Bischofsweihe Innokentij

Natürlich gratulieren dem Geistlichen alle Freunde in Wladimir und Erlangen, doch für die Partnerschaft ist sein Weggang ein schwerer Verlust. Niemand verstand es wie er, der erst nach dem Tod seiner Frau vor mehr als 20 Jahren Mönch wurde und vorher als Architekt und Künstler tätig war, zwischen Kirche und Welt zu vermitteln.

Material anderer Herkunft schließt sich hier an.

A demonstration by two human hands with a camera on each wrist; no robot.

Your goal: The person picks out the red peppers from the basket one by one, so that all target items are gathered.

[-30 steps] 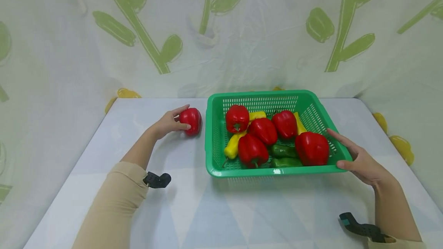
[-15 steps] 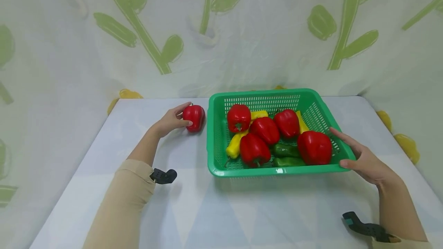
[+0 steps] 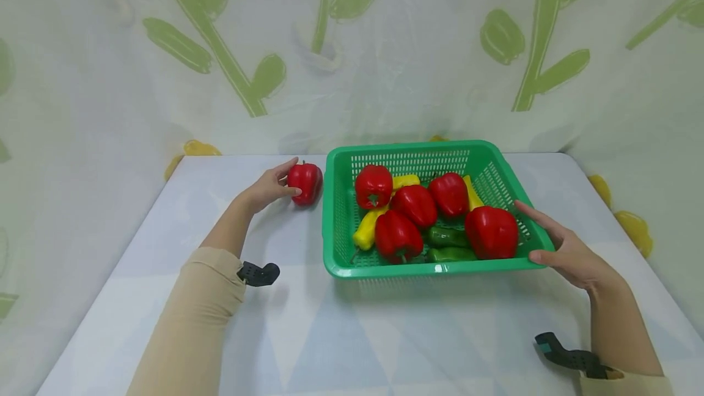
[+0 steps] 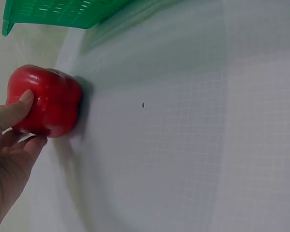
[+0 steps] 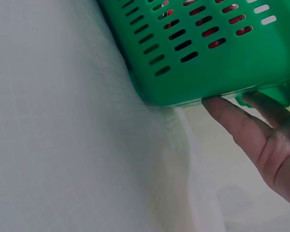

Niemand hatte so viel Autorität wie er im interkonfessionellen und interreligiösen Dialog. Und wer hätte die Orthodoxie besser als er auch in der Partnerschaft vermitteln können! Besonders auch durch seine künstlerische Arbeit und die Ausstellung, die er anläßlich des 25jährigen Partnerschaftsjubiläums 2008 im Stadtmuseum Erlangen zeigte. In Planung war bereits eine weitere Schau seiner Arbeiten. Doch dieses Vorhaben wird nun wohl wichtigeren Dingen geopfert werden müssen. Die Wege des Herrn sind eben unergründlich. Uns bleibt da nur, dem Gesandten des Herrn viel Glück und viel Segen auf all seinen Wegen zu wünschen, die sich ja vielleicht doch auch einmal wieder auf der Landkarte der Partnerschaft abgebildet finden.